Member of the Nebraska Legislature
- In office January 1, 1963 – January 5, 1983
- Preceded by: Hans Jensen
- Succeeded by: Rod Johnson
- Constituency: 25th district (1963–1965) 34th district (1965–1983)

Personal details
- Born: August 31, 1907 Milford, Nebraska
- Died: February 10, 1990 (aged 82) Hastings, Nebraska
- Party: Republican
- Spouse: Alice M. Troyer ​(m. 1932)​
- Children: 4 (Kenneth, Bob, Arys, Beth)
- Occupation: Farmer, businessman

= Maurice Kremer (politician) =

American politician (1907–1990)

Maurice Kremer (August 31, 1907 – February 10, 1990) was a Republican politician from Nebraska who served as a member of the Nebraska Legislature from 1963 to 1983.

==Early life==
Kremer was born in Milford, Nebraska, in 1907, and graduated from Aurora High School. He attended the University of Nebraska over the course of two winter semesters to take a farm operator's course. Kremer established a farm in Aurora, and pioneered water and soil conservation techniques in Nebraska, including by establishing a state database for soil and water data.

==Nebraska Legislature==
In 1961, State Senator Hans Jensen resigned from the legislature to become a consultant in the U.S. Department of Agriculture's Agricultural Stabilization and Conservation Service. Governor Frank B. Morrison did not fill the vacancy caused by Jensen's resignation, and Kremer ran to succeed him in 1962. In the nonpartisan primary, Kremer faced former Clay County Supervisor Parker W. Aker, Farm Bureau official Walter Beck, businessman Albert Boom, farmer Cloyde Mankin. Kremer placed first in the primary election, winning 37 percent of the vote, and advanced to the general election with Berck, who placed second with 20 percent of the vote. Kremer defeated Berck by a wide margin, winning 58 percent to Berck's 42 percent.

After redistricting took place in 1964, Kremer opted to run for re-election in the newly created 34th district, and ran against fellow State Senator Ted Reeves. Kremer placed first over Reeves in the primary election, receiving 56 percent of the vote to Reeves's 44 percent, and defeated him by a wide margin in the general election, winning 57–43 percent.
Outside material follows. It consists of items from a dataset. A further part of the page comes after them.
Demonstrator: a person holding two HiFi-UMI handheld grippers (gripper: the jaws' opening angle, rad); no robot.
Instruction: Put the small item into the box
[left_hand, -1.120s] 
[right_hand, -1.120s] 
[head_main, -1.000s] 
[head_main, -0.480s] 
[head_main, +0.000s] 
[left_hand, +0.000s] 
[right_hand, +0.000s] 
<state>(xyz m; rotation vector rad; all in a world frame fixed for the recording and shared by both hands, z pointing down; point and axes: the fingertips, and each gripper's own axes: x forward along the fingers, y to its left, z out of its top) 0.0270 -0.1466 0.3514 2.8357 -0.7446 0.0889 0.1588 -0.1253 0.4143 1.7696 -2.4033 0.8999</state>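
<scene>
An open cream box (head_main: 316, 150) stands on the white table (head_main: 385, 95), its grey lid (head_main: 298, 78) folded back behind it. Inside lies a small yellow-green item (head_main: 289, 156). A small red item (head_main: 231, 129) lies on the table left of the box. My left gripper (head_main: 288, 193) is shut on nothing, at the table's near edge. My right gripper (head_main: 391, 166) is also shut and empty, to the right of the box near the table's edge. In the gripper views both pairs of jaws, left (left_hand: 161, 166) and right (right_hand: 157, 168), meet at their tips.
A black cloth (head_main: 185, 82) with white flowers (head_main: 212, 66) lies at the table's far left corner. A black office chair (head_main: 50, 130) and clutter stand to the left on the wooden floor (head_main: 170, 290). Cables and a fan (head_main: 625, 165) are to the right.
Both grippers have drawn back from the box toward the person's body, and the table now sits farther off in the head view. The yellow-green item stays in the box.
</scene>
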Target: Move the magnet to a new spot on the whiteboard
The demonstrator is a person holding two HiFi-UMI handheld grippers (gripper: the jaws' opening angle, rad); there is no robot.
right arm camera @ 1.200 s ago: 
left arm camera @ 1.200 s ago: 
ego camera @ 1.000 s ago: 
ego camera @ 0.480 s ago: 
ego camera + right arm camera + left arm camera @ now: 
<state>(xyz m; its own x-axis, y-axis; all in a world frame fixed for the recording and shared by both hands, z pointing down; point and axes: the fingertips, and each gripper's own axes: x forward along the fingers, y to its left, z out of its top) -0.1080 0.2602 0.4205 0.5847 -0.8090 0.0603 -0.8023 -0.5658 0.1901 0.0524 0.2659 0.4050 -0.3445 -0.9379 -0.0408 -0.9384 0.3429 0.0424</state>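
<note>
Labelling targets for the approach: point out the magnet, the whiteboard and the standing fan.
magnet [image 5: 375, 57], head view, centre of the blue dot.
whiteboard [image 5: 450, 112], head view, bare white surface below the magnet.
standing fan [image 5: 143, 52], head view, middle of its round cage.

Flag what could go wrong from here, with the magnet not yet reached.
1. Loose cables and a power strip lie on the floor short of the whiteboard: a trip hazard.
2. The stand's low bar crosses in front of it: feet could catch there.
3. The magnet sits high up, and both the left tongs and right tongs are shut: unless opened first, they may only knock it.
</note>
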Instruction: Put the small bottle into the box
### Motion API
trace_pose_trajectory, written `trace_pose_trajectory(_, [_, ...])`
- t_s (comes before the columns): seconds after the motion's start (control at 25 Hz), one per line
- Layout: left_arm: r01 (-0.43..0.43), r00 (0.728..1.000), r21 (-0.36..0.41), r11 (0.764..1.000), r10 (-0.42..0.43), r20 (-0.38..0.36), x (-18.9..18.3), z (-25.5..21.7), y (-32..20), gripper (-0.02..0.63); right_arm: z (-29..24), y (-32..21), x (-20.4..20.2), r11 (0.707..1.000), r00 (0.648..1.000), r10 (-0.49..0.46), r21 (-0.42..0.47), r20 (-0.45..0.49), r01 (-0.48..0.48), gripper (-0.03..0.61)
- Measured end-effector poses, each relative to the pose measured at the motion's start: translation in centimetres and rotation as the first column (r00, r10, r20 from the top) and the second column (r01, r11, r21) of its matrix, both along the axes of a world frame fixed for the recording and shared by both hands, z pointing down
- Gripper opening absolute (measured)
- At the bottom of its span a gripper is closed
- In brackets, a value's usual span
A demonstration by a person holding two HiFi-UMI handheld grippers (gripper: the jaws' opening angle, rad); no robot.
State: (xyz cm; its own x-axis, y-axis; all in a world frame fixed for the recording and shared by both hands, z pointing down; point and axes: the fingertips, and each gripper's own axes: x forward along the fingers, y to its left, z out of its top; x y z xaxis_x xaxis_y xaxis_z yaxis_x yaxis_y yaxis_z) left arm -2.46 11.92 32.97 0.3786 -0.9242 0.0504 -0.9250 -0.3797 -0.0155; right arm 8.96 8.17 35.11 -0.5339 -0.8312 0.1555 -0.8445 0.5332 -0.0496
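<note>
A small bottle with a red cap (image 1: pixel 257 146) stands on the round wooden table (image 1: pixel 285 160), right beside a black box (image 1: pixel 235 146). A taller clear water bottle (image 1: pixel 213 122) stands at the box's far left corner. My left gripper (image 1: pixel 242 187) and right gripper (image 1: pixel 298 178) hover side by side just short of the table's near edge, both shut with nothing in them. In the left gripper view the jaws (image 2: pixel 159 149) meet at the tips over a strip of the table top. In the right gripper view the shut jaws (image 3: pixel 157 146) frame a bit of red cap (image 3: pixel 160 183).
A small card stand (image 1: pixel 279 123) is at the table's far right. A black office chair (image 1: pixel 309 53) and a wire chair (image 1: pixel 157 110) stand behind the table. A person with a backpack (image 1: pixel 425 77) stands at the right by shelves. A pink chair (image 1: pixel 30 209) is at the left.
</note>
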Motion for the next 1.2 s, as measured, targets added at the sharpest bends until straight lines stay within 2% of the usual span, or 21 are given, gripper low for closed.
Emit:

In 1966, Kremer ran for re-election to a third term. He was challenged by George McCormick, a farmer and Union Pacific employee, and Franz Penner, a former farmer and University of Nebraska–Lincoln student. Kremer placed first in the primary by a wide margin, receiving 68 percent of the vote to Penner's 17 percent and McCormick's 15 percent. He advanced to the general election with Penner, and won in a landslide, receiving 73 percent of the vote to Penner's 27 percent.

Kremer was re-elected without opposition in 1970 and 1974.

In 1978, Kremer ran for re-election to a sixth term. He was challenged by Maynard Jensen, a farmer and president of the Nebraska Agricultural Council. Jensen, a friend of Kremer's, agreed with him on most of the issues, and was speculated to be "building his name recognition for a repeat bid in 1982" rather than meaningfully contesting the race. Kremer placed first in the primary election by a wide margin, winning 64 percent of the vote to Jensen's 36 percent. In the general election, Kremer defeated Jensen with 60 percent of the vote.

Kremer declined to seek re-election in 1982.

==Death and legacy==
Kremer died on February 10, 1990. In 1998, his son, Bob Kremer, was elected to the 34th district, serving from 1999 to 2007.